Q: How much does it cost to hire you?
A: Usually, we do a percentage. Like, let's say your house costs you $2 million. We take 25 percent; that's our fees. We design it for you. We lay the house out. Then, you have to have architectural fees on top of that.
Q: How did you get into restaurants?
A: Tao came four and a half years ago. It is one of the biggest (restaurants) in New York. It is 19,000 square feet. By accident, the owner walked in (to my shop) and he said, "I am building this new restaurant, would you be interested?" That was my first one. I can show you a picture when I was in that empty 19,000 square-foot box, and I thought, "Holy smokes, that is a big box." That was overwhelming. I had no idea where to start.
Q: So what's so wrong with the L.A.'s restaurant design scene?
A: We definitely have enough chefs here, great kitchens. There are a lot of restaurants that have amazing food.

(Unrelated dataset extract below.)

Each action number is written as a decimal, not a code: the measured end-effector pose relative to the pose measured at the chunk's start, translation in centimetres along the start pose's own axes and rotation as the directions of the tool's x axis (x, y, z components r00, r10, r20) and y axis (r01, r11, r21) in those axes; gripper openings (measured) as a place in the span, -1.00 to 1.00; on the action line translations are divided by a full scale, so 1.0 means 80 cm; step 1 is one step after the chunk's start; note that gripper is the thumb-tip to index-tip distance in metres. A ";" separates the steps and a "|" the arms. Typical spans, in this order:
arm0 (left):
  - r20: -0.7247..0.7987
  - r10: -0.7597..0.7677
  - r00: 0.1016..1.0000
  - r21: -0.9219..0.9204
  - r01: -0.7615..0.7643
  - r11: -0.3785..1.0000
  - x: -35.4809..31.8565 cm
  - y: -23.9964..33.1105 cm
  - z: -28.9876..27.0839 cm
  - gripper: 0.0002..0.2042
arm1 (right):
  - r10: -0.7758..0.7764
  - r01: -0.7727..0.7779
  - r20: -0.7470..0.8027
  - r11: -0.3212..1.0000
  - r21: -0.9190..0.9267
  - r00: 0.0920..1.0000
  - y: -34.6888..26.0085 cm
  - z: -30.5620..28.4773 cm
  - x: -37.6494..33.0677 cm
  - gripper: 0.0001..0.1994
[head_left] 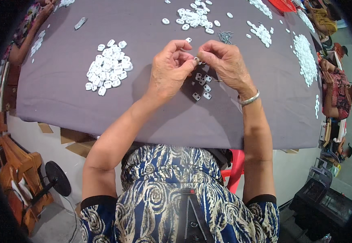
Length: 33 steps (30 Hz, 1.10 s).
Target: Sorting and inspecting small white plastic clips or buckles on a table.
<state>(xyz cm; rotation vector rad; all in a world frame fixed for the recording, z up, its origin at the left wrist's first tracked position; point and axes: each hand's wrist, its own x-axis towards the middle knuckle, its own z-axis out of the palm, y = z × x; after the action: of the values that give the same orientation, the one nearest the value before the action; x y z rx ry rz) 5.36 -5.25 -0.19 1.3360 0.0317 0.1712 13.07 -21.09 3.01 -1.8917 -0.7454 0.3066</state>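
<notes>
My left hand (171,67) and my right hand (224,62) meet over the table, fingertips almost touching. Between the left thumb and finger sits a small white plastic piece (197,60), mostly covered by the fingers. The right thumb and forefinger are pinched together against it; what they hold is too small to make out. Below the hands lie several loose white pieces with round holes (207,87). Beyond the right hand is a little heap of thin grey metal bits (225,37). A thin metal stick (219,80) shows beside the right palm.
The cloth-covered table (151,129) carries a pile of white two-holed pieces (108,67) at left and another pile (194,17) at the far side. More piles (305,60) lie at right, near a red basket (283,5). Other people sit along both sides.
</notes>
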 end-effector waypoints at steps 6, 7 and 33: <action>-0.061 0.021 0.998 -0.033 -0.023 0.999 -0.003 -0.001 0.006 -0.73 | -0.073 0.067 -0.061 0.993 -0.092 0.995 0.004 0.009 0.001 -0.82; -0.060 0.020 0.998 -0.033 -0.022 0.999 -0.003 -0.002 0.007 -0.73 | -0.063 0.053 -0.080 0.991 -0.121 0.995 0.003 0.010 0.000 -0.82; -0.249 0.081 0.965 0.091 -0.060 0.994 0.014 0.004 -0.013 -0.81 | -0.050 0.010 -0.119 0.949 -0.315 0.992 0.018 -0.030 0.002 -0.91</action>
<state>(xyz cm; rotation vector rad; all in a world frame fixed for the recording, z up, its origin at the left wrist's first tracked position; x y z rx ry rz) 6.30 -4.02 -0.06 1.3917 0.2090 0.4040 14.95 -23.19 2.78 -2.1743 -0.7716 0.0482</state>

But design-wise, it is nothing really daring.
Q: Any projects you really hate?
A: The Argyle. I don't know what they thought they did with it. They redid the lobby and everything. 1920s art deco is beautiful. They could have (kept) the essence of the art deco, but make it very contemporary, sleek, beautiful. They screwed it up. The Hyatt that could have been much more inviting and special and opened up to Sunset Boulevard. Then, the Millennium thing that they built on Sunset. You drive into the garage, and then you go up this elevator, and then you look at this freakin' courtyard out of concrete, and some flags are dangling down. Quite frankly, it is a dead chicken.
Q: So what do you like?
A: Katana. I like it because it feels to me urban. It is in the middle of the city. You have a patio, and you can look down at the busy street. I like the rawness, the cage in the middle that a lot of people don't like. Dodd Mitchell did it. I think he designed something very beautiful there. I happen to like Dolce. It has a very warm feeling to me.
Q: What projects are you working on?
A: I have Wilshire (Restaurant in Santa Monica) coming up. I have the Huntley Hotel, and the restaurant on top, Toppers. Then I have Sushi on Sunset, an icon, which is completely getting gutted, rebuilt. I have an old historic building on Hollywood Boulevard, which I will be operator as well as designer, which is the old Fox Theatre. That will be not really a convention center, but you can rent it out for big parties. We have Citizen Smith, which is in Hollywood. That's really a neighborhood bar where we can have jazz evenings, great simple food.
Q: You want to move into retail. What's that all about?
A: Lifestyle books, which we are working on. It's nice to give people a book that shows them to do something, to teach something on how to make homes really livable and comfortable. That means furniture designs, colors, textures, developing those and making them available to you. My furniture design will go into retail (stores.) In the next year, year and a half, it might go. We are working on it. It looks very good: furniture, candles, smaller pieces, bedding.